More recently, we have been investigating the role of the midbrain dopaminergic system in flexible decision-making. Specifically, regarding high-risk/high-reward (HH) versus low-risk/low-reward (LL) choices, we expressed the red-light-sensitive membrane protein ChrimsonR in dopamine neurons of the ventral tegmental area (VTA) using viral vectors. By shining red light on the VTA–6VV (ventral part of Brodmann area 6) pathway in the frontal cortex, we selectively activated it and observed an increased preference for HH choices. In contrast, activating the slightly more dorsal 6VD pathway led to a decrease in HH preference.

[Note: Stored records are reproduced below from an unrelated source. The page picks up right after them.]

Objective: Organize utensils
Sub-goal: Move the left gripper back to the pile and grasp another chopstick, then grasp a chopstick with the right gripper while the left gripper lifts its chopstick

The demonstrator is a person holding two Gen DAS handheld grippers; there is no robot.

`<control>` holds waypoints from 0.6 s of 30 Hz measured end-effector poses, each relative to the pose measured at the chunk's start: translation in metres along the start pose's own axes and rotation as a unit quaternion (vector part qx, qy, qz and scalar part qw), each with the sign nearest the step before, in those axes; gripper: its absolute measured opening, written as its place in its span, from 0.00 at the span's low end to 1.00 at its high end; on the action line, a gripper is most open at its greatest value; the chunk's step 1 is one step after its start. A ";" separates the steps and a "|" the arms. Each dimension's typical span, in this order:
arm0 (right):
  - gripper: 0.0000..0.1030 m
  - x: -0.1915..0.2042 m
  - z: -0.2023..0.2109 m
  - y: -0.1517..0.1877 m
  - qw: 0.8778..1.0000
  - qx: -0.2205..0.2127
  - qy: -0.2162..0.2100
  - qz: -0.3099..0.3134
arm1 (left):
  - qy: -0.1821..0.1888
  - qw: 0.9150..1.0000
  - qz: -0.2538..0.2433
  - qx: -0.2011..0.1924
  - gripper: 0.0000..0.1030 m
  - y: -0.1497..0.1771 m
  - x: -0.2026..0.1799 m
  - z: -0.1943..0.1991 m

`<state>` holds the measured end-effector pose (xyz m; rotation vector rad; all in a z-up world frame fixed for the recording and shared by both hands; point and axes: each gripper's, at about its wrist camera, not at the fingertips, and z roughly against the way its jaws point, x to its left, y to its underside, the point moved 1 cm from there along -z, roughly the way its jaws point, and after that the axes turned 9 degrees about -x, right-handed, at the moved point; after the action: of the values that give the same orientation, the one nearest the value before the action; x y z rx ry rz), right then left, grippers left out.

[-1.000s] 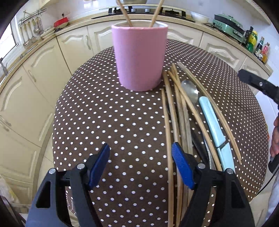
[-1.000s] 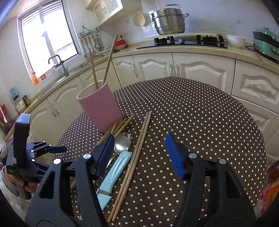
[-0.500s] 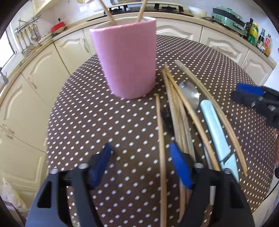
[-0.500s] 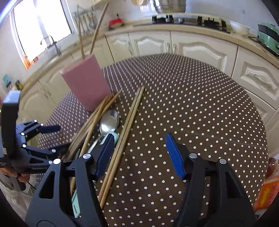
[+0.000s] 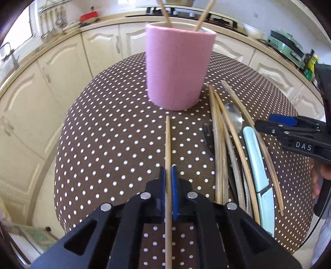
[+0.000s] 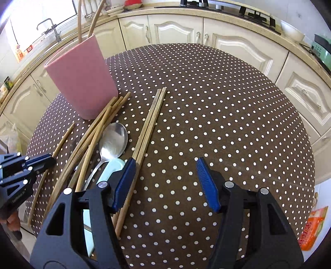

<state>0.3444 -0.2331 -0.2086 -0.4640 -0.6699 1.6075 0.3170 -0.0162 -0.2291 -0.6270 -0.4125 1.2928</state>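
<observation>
Between the blue pads of my left gripper (image 5: 168, 175) sits a single bamboo chopstick (image 5: 168, 144), clamped along its length so that its tip points toward the pink holder (image 5: 178, 70) and stops just short of its base. That holder stands upright on the brown polka-dot tablecloth (image 5: 115, 132) and already has two chopsticks (image 5: 163, 12) leaning out of its top. Just to the right of my held stick lies the rest of the pile: a bundle of loose chopsticks (image 5: 219, 144) fanned over a dark fork (image 5: 208, 134), a metal spoon (image 5: 233, 118), and a pale blue-handled knife (image 5: 255, 165), all touching or overlapping. Beyond them, a pair of chopsticks (image 6: 151, 122) lies side by side, a little apart from the heap.

My right gripper (image 6: 165, 182) hangs over the cloth with its jaws spread wide and nothing between them; its left pad sits over the near end of that pair, though I cannot tell if it touches. Cream cabinets (image 6: 175, 31) curve around the table, with a white bowl (image 6: 292, 31) on the counter.
</observation>
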 end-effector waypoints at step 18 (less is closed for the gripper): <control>0.60 -0.010 -0.042 -0.060 0.997 0.072 0.023 0.000 | -0.020 0.999 0.023 0.038 0.06 -0.021 0.010 -0.016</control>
<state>0.4181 -0.2325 -0.2014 -0.3938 -0.5147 1.6267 0.3444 -0.0127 -0.2285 -0.5506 -0.3817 1.3598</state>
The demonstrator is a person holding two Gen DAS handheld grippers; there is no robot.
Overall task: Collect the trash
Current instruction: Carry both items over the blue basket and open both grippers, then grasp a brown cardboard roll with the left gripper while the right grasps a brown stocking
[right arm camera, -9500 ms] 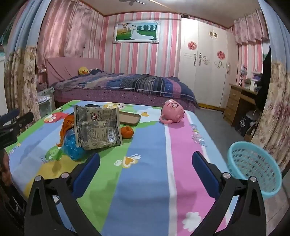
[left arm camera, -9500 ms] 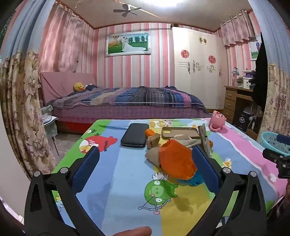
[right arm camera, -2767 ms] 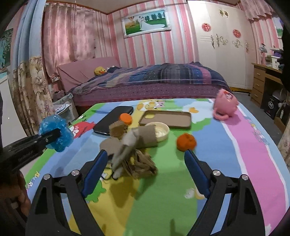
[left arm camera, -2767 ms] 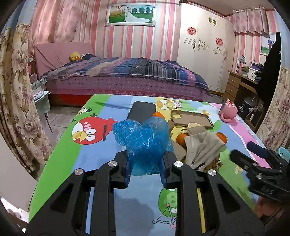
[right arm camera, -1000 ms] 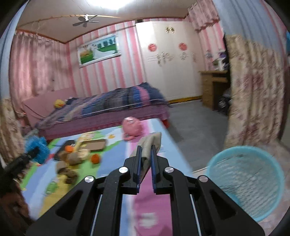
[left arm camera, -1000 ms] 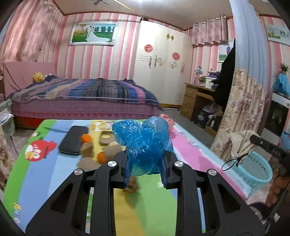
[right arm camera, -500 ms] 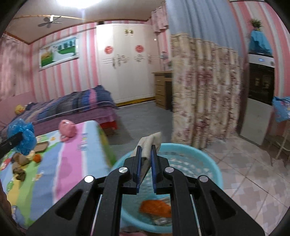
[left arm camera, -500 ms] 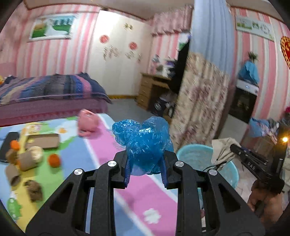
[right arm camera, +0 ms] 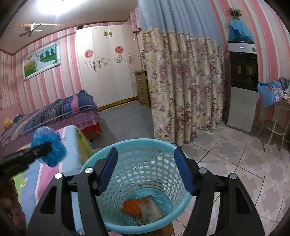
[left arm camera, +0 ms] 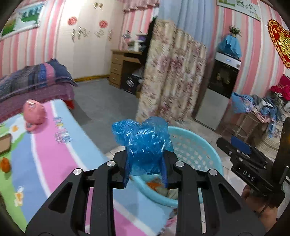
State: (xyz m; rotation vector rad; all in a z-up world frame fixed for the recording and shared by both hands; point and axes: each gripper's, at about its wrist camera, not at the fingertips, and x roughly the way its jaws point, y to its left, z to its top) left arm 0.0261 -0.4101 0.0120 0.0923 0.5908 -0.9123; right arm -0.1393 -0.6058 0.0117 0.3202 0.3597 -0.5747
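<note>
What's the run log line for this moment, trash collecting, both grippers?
left gripper: shut on blue plastic bag, jaws opening | right gripper: opening, empty, over basket | basket holds orange wrapper

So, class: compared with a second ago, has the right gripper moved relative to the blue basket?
Yes. The right gripper went from over the table to directly above the blue basket, its empty jaws opening.

Bright ceiling light glare [right arm camera: 49, 7], motion blur across the left view, heavy fisheye bending, dark corners.
</note>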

Repeated stimulation caused lasting effects—continued activation of the 6VV pathway led to a chronic increase in HH preference, while continued stimulation of the 6VD pathway maintained a low HH preference. These results show that risk preferences in decision-making are determined by the balance of activation between dopamine pathways from the midbrain to subregions of the prefrontal cortex, and that sustained activation of a particular pathway can chronically alter decision-making styles in monkeys.

These findings may help in understanding and treating addiction-related disorders, such as gambling disorders. At present, we believe our research represents the most sophisticated use of optogenetics to manipulate specific pathways in primates and causally demonstrate their involvement in higher cognitive functions.

Looking ahead, we hope to apply these techniques to primate models of neuropsychiatric disorders to uncover pathophysiological mechanisms and develop new treatments.